I Thought a Person Like You Would Never Go to Jail
From Madison’s Point of View: What do you want kids to know?
- When a parent gets into big trouble, it is not your fault. They still have to deal with the consequences… but their consequences are not your consequences.
- Just because your parent is in jail, it doesn’t necessarily mean they are bad. It just means they made a mistake and need a time-out. Jail is like a time-out for adults.
- You can be mad at your parent, but that didn’t actually help me. What did help me was knowing that my Daddy loves me no matter what.
- You can’t fix your parent’s mistakes… but you can do a lot of things, even as a kid. I decided to love my Daddy no matter what.

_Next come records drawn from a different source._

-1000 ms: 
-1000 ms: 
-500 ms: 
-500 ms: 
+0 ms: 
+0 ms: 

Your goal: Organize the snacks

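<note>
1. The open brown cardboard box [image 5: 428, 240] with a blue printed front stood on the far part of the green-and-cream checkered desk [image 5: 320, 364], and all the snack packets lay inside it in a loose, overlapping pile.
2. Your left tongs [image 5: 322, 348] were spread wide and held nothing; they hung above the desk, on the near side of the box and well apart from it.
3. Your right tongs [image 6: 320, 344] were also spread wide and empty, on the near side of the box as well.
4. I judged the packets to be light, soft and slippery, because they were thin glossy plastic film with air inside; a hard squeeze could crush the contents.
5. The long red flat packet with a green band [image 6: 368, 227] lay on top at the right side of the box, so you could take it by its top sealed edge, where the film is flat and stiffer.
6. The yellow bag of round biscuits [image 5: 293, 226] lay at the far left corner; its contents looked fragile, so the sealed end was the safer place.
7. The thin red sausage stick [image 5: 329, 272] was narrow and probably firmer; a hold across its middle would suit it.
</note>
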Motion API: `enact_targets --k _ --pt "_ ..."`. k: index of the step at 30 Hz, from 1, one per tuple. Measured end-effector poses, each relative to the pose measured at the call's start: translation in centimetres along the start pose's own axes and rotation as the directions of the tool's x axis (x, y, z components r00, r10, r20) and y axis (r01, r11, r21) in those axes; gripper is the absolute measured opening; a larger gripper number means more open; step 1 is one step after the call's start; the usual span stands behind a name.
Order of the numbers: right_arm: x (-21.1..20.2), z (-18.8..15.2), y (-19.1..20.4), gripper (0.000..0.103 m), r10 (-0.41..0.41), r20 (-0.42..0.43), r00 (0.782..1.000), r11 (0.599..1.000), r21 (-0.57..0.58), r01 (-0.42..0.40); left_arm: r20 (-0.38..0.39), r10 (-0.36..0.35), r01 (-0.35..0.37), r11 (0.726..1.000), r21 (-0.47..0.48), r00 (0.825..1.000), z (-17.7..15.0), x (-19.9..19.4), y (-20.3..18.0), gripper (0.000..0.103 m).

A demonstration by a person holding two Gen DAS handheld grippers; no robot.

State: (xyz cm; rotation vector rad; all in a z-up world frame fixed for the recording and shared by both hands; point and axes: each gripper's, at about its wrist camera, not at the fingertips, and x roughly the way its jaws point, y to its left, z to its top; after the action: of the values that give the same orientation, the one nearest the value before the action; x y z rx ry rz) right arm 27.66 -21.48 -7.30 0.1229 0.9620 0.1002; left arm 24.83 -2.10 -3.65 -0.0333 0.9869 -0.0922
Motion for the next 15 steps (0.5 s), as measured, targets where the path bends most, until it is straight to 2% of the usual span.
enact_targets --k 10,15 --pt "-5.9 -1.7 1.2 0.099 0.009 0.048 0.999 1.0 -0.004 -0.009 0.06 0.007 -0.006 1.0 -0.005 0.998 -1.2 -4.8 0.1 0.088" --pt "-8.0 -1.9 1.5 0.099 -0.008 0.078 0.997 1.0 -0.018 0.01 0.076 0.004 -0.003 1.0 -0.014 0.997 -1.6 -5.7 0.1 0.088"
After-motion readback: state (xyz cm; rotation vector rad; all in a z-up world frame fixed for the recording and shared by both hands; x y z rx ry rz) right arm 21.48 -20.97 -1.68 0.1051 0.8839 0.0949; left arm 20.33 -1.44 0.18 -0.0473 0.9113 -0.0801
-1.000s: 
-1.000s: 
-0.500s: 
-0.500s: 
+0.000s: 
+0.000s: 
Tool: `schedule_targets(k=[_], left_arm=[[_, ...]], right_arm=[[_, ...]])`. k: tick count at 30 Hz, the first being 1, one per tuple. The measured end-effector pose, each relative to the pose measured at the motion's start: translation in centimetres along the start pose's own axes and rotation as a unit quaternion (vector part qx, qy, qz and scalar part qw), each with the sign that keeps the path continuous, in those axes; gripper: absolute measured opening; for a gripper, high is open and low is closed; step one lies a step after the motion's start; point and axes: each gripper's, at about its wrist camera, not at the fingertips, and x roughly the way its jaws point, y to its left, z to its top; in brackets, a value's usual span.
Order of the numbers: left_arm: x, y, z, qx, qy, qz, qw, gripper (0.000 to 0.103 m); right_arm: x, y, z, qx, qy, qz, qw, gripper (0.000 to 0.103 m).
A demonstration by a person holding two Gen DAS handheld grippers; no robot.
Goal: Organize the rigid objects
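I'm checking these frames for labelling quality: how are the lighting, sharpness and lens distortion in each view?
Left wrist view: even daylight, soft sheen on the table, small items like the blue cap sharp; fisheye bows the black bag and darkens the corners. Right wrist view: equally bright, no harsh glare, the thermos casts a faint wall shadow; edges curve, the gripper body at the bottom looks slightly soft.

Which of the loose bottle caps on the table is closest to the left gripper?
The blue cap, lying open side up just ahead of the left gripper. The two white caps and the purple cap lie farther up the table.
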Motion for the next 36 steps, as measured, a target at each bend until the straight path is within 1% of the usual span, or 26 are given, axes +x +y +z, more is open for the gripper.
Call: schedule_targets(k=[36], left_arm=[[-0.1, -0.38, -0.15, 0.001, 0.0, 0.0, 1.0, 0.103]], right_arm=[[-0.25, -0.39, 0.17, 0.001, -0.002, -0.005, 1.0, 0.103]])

- At first I didn’t want my Mommy to tell my teachers about Daddy going to jail. I was really embarrassed. She told them anyway and I ended up being really glad because my teachers helped me a lot if I was sad or having a bad day.

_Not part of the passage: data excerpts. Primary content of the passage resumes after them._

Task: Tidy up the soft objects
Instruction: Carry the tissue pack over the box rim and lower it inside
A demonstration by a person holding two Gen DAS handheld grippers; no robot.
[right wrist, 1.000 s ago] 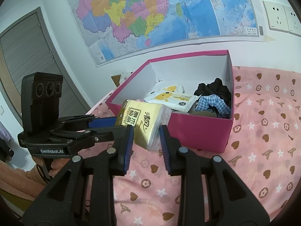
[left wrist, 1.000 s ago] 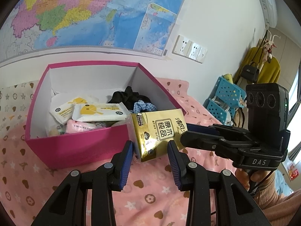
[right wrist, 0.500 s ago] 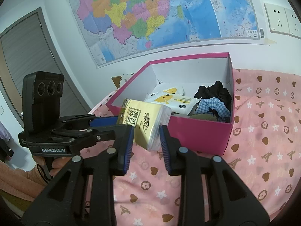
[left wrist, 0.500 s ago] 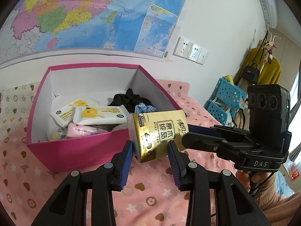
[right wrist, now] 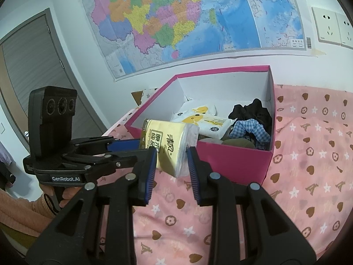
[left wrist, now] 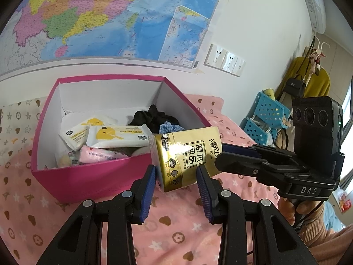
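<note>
A gold tissue pack (left wrist: 187,154) (right wrist: 169,145) is held in the air just in front of the near wall of the pink box (left wrist: 88,176) (right wrist: 233,165). Both grippers grip it: my left gripper (left wrist: 176,176) from one side, my right gripper (right wrist: 172,163) from the other. In the left wrist view the right gripper (left wrist: 231,154) reaches in from the right. In the right wrist view the left gripper (right wrist: 125,145) reaches in from the left. The box holds white wipe packs (left wrist: 117,135) (right wrist: 207,121), a pink pack (left wrist: 99,155), black cloth (left wrist: 154,117) (right wrist: 251,112) and a blue checked scrunchie (right wrist: 251,132).
The box stands on a pink patterned bedspread (left wrist: 176,231) (right wrist: 308,176) against a white wall with a map (left wrist: 110,17). Blue plastic baskets (left wrist: 264,119) and hanging clothes stand at the right. A grey door (right wrist: 33,66) is at the left.
Both grippers have lifted the tissue pack slightly and carried it a little closer to the box; the box contents have not moved.
</note>
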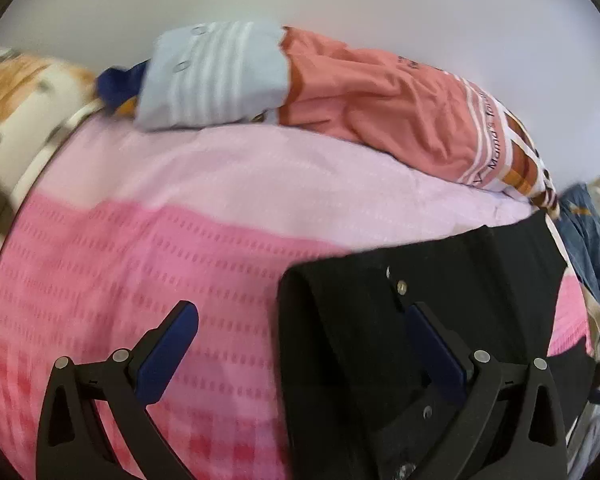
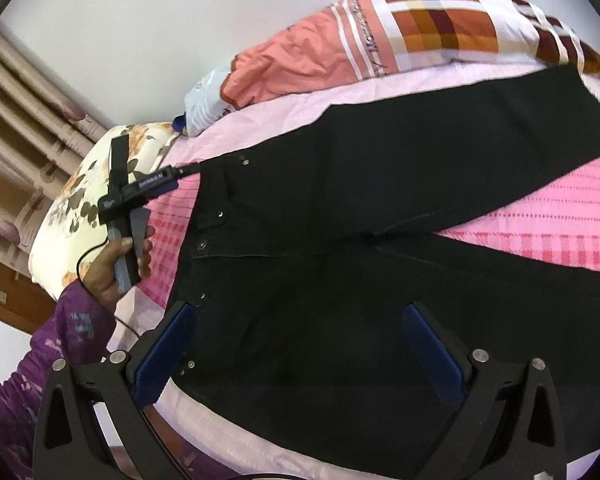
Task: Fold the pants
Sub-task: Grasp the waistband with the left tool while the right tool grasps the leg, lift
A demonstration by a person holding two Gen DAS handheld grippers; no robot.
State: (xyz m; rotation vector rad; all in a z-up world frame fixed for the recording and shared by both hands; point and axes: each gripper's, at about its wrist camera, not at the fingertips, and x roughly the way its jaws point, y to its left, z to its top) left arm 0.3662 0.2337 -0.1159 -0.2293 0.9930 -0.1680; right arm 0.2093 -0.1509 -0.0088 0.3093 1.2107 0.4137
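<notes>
Black pants [image 2: 380,216] lie spread flat on the pink bedspread [image 2: 560,216], waistband to the left, both legs running right and split apart. My right gripper [image 2: 296,344] is open just above the seat, near the waistband's lower corner, holding nothing. In the left wrist view the waistband end of the pants [image 1: 420,300] lies at the right. My left gripper [image 1: 300,340] is open at the waistband edge: its right finger is over the black cloth, its left finger over the bedspread [image 1: 140,272]. The left gripper also shows in the right wrist view [image 2: 188,170], held in a hand.
A salmon and checked pillow [image 1: 400,112] and a folded light blue striped garment [image 1: 216,76] lie along the bed's far edge by the white wall. A floral quilt [image 2: 84,200] lies at the left end. More clothes [image 1: 592,240] are piled at the right.
</notes>
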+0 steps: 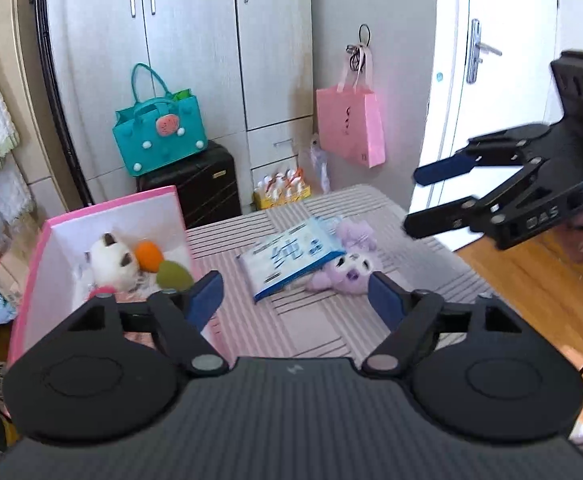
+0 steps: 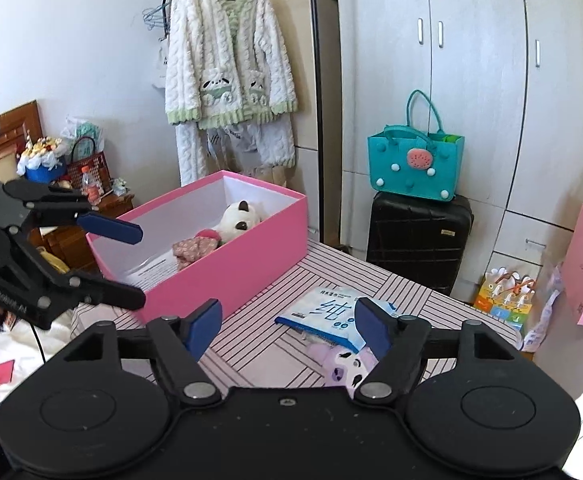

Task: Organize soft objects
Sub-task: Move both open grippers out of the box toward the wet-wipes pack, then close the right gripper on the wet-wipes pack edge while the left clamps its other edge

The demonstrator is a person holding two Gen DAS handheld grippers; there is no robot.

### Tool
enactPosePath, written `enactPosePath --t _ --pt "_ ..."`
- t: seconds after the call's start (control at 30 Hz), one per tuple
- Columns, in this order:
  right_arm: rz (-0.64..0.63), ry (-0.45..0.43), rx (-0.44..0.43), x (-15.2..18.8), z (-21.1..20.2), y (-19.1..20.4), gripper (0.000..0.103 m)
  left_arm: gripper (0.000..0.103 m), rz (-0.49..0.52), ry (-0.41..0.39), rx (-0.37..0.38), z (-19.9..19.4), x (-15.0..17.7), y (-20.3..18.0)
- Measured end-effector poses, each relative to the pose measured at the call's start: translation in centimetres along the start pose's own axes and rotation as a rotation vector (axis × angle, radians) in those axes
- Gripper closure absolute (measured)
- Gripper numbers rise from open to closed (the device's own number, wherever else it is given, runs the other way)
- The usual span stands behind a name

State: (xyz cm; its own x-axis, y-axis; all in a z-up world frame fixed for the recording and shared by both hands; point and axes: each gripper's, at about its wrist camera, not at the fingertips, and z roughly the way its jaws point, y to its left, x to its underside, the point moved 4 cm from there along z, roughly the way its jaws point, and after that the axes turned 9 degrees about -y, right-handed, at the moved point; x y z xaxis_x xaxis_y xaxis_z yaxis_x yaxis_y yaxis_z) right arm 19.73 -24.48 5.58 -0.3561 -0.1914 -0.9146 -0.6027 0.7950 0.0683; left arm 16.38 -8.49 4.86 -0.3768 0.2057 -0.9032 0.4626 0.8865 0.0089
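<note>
Striped pink-and-white counter [image 1: 303,320] under both claws. Left claw [image 1: 297,300] spread, empty; right claw [image 2: 287,330] spread, empty, above blue-and-white plastic tissue pack [image 2: 323,312] lying partly over lilac plush toy [image 2: 347,368]. Pink cardboard box [image 2: 227,272] beside them holds white plush panda [image 2: 237,220].

Black tongs [image 1: 297,300] (blue pads)

Pink box [image 2: 227,280], open, at table's left edge; white plush [image 2: 237,220], orange and green pieces inside. Purple plush [image 1: 349,270] lain mid-table, partly covered by blue pack [image 1: 287,258].
</note>
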Motion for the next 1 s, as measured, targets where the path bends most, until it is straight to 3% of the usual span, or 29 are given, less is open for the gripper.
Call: enactPosePath --t 0.13,0.4,0.6,0.73,1.0 --pt "0.032 0.026 -0.003 0.3 1.7 -1.6 0.025 0.015 -0.034 0.019 0.050 2.5 0.0 -0.8" --pt "0.038 0.047 0.053 -0.2 4.6 -4.0 0.020 0.013 -0.160 0.062 0.067 8.8 0.9 -1.7" --pt "0.082 0.102 0.050 0.4 7.5 -5.7 0.020 0.013 -0.247 0.021 -0.031 12.1 1.4 -1.0" --pt "0.143 0.142 0.041 1.2 9.9 -6.9 0.020 0.014 -0.385 0.047 -0.046 14.2 2.6 0.5" --pt "0.213 0.234 0.025 2.7 14.4 -8.9 0.022 0.014 -0.503 0.082 -0.124 17.6 4.8 2.6"
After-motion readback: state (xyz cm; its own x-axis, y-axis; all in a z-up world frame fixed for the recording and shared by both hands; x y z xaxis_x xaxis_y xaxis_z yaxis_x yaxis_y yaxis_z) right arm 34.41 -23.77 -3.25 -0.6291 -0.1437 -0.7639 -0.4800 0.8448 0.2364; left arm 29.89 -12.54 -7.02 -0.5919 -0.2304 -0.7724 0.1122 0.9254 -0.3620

- There will be special events you will miss when your parent is away. When Daddy missed a special event at my school I was really sad that I couldn’t be with him. However, my family and I started a new tradition instead. You can always start new traditions and they can be a lot of fun!
- Don’t be afraid to tell your parent that you are sad or that you miss them. They will understand. It is important for you to let them know how you feel.
- No matter what, there is hope and you are not alone.
From Robin’s Point of View: What do you want parents to know?
- A few months before Madison’s Dad was incarcerated, he was injured in a really bad accident and had to go to shock trauma. At the time, we had been separated for about 6 months. I wanted nothing to do with him. However, I knew that I needed to do the right thing on behalf of Madison. I knew that I may not have to answer to Madison now, but I would definitely have to answer to her 20 years from now if I didn’t put aside my petty issues with her Dad. He could have died in shock trauma, and I would have been Madison’s only link to him. So, I forgave him.
- Sometimes the hardest thing to do is also the right thing to do. Forgiving Madison’s Dad was definitely one of the most difficult things I have done, but it was so worth it. Forgiving him after the accident laid a solid co-parenting foundation that was absolutely essential when he went to jail. I will never use my daughter as a pawn or a way to get back at her father.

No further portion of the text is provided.